Last minute pullreq with one patch, fixing the GICv3 ICH_MISR_EL2.LRENP
calculation. I went back-and-forth on whether to put this in, but:
 * it's an effective regression from 6.1 (the bug itself has been
   present since before then, but it was previously masked by the
   other bug which we fixed in 9cee1efe92)
 * I just realized it could cause a screaming maintenance interrupt
   even for hypervisors like KVM that don't set LRENPIE

On the other hand this is very late and we haven't seen it be a
problem with any guest except Qualcomm's hypervisor. So if you want
to decide it's better not going in that's OK too.

Tested on the gitlab CI and with a local test of nested KVM.

-- PMM

The following changes since commit 7635eff97104242d618400e4b6746d0a5c97af82:

Merge tag 'block-pull-request' of https://gitlab.com/stefanha/qemu into staging (2021-12-06 11:18:06 -0800)

are available in the Git repository at:

https://git.linaro.org/people/pmaydell/qemu-arm.git tags/pull-target-arm-20211207

for you to fetch changes up to 2958e5150dfa297dd5a51fe57a29156b8744f07f:

gicv3: fix ICH_MISR's LRENP computation (2021-12-07 15:30:08 +0000)

----------------------------------------------------------------
target-arm queue:
 * Fix calculation of ICH_MISR_EL2.LRENP to avoid incorrect generation
   of maintenance interrupts

----------------------------------------------------------------
Damien Hedde (1):
      gicv3: fix ICH_MISR's LRENP computation

hw/intc/arm_gicv3_cpuif.c | 3 ++-
 1 file changed, 2 insertions(+), 1 deletion(-)
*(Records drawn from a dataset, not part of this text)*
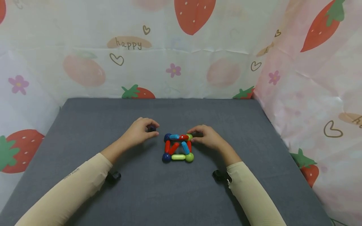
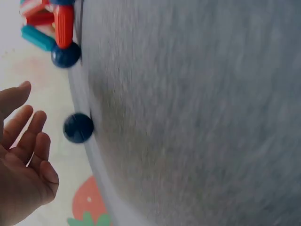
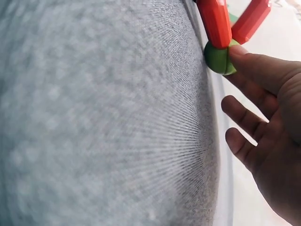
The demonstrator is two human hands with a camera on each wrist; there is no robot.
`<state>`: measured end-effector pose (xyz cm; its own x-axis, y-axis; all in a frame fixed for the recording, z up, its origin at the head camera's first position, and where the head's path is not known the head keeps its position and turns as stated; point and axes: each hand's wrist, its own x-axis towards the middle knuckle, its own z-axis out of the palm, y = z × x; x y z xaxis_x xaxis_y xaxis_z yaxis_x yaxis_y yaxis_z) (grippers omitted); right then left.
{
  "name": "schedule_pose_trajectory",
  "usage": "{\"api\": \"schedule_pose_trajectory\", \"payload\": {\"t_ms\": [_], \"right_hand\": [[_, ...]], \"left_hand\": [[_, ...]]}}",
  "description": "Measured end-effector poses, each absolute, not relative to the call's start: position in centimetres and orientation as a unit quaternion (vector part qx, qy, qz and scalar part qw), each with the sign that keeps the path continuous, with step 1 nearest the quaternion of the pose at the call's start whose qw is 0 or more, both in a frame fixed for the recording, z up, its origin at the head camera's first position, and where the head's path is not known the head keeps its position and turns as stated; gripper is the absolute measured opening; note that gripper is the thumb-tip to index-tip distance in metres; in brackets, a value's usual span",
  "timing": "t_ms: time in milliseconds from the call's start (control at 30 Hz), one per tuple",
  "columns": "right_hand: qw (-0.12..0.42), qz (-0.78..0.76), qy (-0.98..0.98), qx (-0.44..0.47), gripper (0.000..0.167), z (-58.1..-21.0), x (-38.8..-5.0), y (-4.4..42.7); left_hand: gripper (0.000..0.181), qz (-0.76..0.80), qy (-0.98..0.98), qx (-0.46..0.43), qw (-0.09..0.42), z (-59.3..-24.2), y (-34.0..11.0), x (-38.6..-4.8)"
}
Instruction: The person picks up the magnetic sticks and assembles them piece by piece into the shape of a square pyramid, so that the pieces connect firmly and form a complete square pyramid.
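Observation:
A frame of magnetic rods and balls lies on the table, with a yellow-green rod [image 1: 178, 157] along its near side. Dark blue balls [image 1: 167, 157] form its left corners and green balls its right ones. Red and blue rods make up the other sides, and two more slant inward from the near corners. My right hand [image 1: 208, 137] pinches the far right green ball [image 3: 217, 59] between thumb and forefinger. Left of the frame, my left hand [image 1: 138, 131] is around a loose dark blue ball [image 2: 78, 128], its fingers relaxed and apart from the ball in the left wrist view.
Dark grey cloth [image 1: 169, 194] covers the table. A strawberry-patterned curtain [image 1: 192, 84] rises behind it, with more of the same print at both sides. Black wrist cameras [image 1: 113, 176] sit below each forearm.

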<state>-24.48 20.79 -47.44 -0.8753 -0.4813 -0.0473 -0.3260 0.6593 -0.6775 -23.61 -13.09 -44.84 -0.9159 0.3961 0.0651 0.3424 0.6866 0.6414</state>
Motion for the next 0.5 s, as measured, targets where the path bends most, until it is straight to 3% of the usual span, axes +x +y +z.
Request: {"api": "schedule_pose_trajectory", "payload": {"t_ms": [500], "right_hand": [[0.108,-0.343,0.909,-0.212,0.03,-47.6,-24.6,20.7]], "left_hand": [[0.05,0.291,0.933,0.193,0.083,-46.2,-14.9,-27.2]]}}
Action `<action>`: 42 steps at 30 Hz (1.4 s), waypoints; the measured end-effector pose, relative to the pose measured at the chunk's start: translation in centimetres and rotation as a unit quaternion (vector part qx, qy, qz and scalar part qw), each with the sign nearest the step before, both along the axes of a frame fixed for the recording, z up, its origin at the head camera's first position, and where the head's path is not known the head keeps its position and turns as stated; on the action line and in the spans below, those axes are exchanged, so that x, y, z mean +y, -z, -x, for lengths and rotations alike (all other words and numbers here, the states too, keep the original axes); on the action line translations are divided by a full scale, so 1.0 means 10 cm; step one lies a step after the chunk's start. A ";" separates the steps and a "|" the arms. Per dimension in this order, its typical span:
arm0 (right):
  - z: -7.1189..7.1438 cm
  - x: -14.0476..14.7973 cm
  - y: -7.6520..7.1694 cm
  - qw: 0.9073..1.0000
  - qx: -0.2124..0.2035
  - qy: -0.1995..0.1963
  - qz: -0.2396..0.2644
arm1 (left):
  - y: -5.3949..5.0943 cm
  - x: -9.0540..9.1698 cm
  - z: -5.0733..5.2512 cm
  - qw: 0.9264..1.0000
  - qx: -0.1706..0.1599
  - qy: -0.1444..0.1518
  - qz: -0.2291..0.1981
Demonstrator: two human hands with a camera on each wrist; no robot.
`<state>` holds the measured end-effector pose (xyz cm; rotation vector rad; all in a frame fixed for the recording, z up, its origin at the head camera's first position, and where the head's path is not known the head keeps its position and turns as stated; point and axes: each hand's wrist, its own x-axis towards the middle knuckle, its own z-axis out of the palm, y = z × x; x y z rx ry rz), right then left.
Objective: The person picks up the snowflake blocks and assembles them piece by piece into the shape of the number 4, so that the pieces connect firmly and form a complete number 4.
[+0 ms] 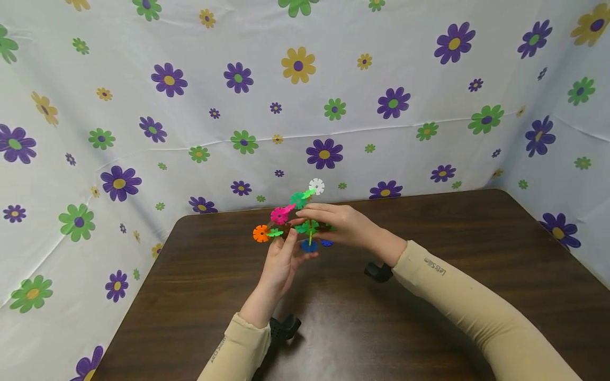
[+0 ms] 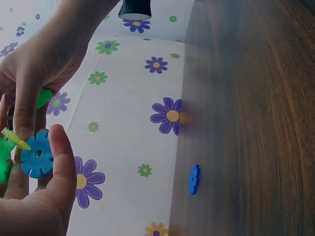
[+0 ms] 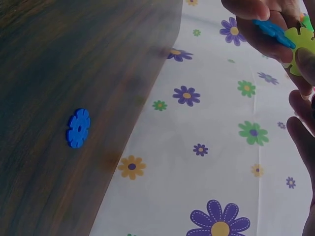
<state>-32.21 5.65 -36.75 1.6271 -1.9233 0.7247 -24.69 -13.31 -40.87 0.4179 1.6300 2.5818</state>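
A branching chain of notched plastic snowflake discs is held up over the table between both hands. Its orange disc (image 1: 260,233), pink disc (image 1: 279,215) and white disc (image 1: 316,186) show in the head view. My left hand (image 1: 281,263) grips the chain from below, with fingers around its lower blue disc (image 2: 37,154). From the right, my right hand (image 1: 350,226) reaches over the chain and pinches around the yellow disc (image 3: 301,45), which joins the blue one. Fingers partly hide the middle discs.
One loose blue disc (image 3: 78,128) lies on the dark wooden table (image 1: 362,312), just behind the hands. White flower-print cloth (image 1: 190,121) hangs behind the table and at its sides. A black wrist device (image 1: 284,328) sits under the left forearm, another (image 1: 378,272) under the right.
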 end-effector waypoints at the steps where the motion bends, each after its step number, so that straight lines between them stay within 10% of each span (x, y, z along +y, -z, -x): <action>1: 0.00 0.00 0.00 1.000 -0.002 -0.001 0.000 | 0.00 0.00 0.00 1.000 0.001 -0.002 -0.002; 10: -0.02 -0.04 0.02 0.993 -0.103 -0.038 0.031 | 0.02 0.02 -0.02 0.999 0.006 -0.035 -0.008; 31: -0.19 -0.08 0.02 0.939 -0.303 0.010 0.164 | -0.02 0.11 -0.05 0.996 0.013 -0.088 0.018; 42: 0.02 0.13 0.25 0.857 -0.446 0.073 0.249 | -0.04 0.08 -0.03 0.996 -0.009 -0.090 -0.005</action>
From: Damien Hedde <damien.hedde@greensocs.com>

According to the "Arm Generic Interrupt Controller Architecture
Specification GIC architecture version 3 and 4" (version G: page 345
for aarch64 or 509 for aarch32):
LRENP bit of ICH_MISR is set when ICH_HCR.LRENPIE==1 and
ICH_HCR.EOIcount is non-zero.

When only LRENPIE was set (and EOI count was zero), the LRENP bit was
wrongly set and MISR value was wrong.

As an additional consequence, if an hypervisor set ICH_HCR.LRENPIE,
the maintenance interrupt was constantly fired. It happens since patch
9cee1efe92 ("hw/intc: Set GIC maintenance interrupt level to only 0 or 1")
which fixed another bug about maintenance interrupt (most significant
bits of misr, including this one, were ignored in the interrupt trigger).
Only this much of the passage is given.